I lived like that for 8 years, trying different churches, looking for a place to fit in, especially for the support my daughter needed. When she was nearly 15, my daughter came to live with me, but then went to see her dad every other weekend. For a long time the pain of being allowed to see her so seldom and never knowing if I could see her even on court-mandated times, made me unwilling to part with her for sleep overs, etc. Indeed, I had to parent very carefully, making sure I did not demand too much, because that could send her back to living with her dad. So my daughter has not been raised like your children have. For 8 years she lived with a man who did not teach her discipline, yet expected her to be able to handle adult skills. When she came to live with me when she was in 9th grade, the focus for the first 4 years was to help her develop the discipline, study and communication skills, to succeed in school. And now that she's in college, that is still the focus. I can't expect her to help around the house much, since school is hard for her--frequently from her poor choices in time management, which is still a throwback to her days with her sugar-daddy.
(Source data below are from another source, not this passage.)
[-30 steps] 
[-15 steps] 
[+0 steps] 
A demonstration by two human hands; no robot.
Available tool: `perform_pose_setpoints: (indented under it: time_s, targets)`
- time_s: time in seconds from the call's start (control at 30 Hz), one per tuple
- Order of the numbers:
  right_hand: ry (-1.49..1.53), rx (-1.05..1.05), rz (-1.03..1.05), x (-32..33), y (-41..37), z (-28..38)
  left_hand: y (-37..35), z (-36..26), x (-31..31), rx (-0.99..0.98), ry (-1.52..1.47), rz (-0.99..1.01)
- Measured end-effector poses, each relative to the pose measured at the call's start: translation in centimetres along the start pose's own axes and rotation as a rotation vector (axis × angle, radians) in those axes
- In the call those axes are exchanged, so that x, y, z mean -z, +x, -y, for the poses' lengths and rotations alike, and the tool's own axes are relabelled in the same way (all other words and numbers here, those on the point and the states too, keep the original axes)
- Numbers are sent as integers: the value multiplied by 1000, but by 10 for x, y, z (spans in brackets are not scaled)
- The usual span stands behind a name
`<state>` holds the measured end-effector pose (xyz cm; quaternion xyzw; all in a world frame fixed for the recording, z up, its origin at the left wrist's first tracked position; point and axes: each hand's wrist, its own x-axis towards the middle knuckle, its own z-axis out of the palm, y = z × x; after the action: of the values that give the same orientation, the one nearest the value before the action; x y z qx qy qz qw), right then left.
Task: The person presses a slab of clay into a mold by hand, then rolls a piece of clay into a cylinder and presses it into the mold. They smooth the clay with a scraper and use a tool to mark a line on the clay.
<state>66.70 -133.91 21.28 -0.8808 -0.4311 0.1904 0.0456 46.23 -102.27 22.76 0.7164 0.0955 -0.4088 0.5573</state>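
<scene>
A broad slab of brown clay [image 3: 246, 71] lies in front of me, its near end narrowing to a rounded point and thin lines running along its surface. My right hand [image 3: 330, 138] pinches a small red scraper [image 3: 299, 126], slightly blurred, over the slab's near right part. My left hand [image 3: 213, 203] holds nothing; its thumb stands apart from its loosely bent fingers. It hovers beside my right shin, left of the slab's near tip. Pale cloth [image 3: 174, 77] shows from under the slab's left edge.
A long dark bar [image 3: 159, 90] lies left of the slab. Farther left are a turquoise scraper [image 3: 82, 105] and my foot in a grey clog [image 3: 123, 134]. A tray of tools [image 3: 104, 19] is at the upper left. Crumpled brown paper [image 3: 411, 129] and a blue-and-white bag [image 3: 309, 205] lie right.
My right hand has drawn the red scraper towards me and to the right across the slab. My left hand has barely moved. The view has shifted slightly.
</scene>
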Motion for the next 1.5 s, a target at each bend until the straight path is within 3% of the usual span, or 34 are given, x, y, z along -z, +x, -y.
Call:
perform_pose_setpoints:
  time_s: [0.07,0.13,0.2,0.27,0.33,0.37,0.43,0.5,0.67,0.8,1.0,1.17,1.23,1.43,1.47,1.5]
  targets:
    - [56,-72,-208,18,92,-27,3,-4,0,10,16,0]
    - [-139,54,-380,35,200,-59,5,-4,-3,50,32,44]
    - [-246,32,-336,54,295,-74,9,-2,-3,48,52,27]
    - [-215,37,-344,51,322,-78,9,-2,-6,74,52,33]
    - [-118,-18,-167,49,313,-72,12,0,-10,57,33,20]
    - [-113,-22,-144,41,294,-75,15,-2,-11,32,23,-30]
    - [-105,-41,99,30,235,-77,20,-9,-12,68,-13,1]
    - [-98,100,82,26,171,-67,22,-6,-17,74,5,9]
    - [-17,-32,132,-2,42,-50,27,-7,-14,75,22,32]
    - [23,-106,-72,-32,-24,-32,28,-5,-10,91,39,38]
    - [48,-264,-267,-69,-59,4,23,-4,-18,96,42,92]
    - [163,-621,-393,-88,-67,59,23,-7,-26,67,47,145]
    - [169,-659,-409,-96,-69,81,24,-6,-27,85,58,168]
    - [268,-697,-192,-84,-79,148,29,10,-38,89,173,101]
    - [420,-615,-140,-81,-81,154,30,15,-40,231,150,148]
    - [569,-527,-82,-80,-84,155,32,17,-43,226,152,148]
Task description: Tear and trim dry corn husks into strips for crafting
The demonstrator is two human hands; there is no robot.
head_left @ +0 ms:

What I'm trying to say is that the traits you don't like in children who are from single-parent homes, may not be from the mother's inadequate parenting, or just because they are from a "broken home." It may be because of the threats, nastiness, and traumas the abuser in their lives continues to use to maintain power over his ex-wife.

Asking the mom what you can do to help is key. Be willing to discuss and help Mom figure out what she needs. Please, don't appear to listen, but be mentally elsewhere. It is very frustrating to have to repeat what you've said, yet to be blamed for your much speaking.

And please, if the Mother lost primary physical care and only sees her child(ren) a limited number of days, don't pressure Mom to allow you to act as "big brother" or "big sister" by taking the child to a movie or other fun stuff so Mom has more time away from her child(ren). Neither Mom nor children need more time away from one another (unless Mom's work demands it.) They have plenty of apart-time as it is. Whatever you offer for the child(ren) offer to include Mom, too.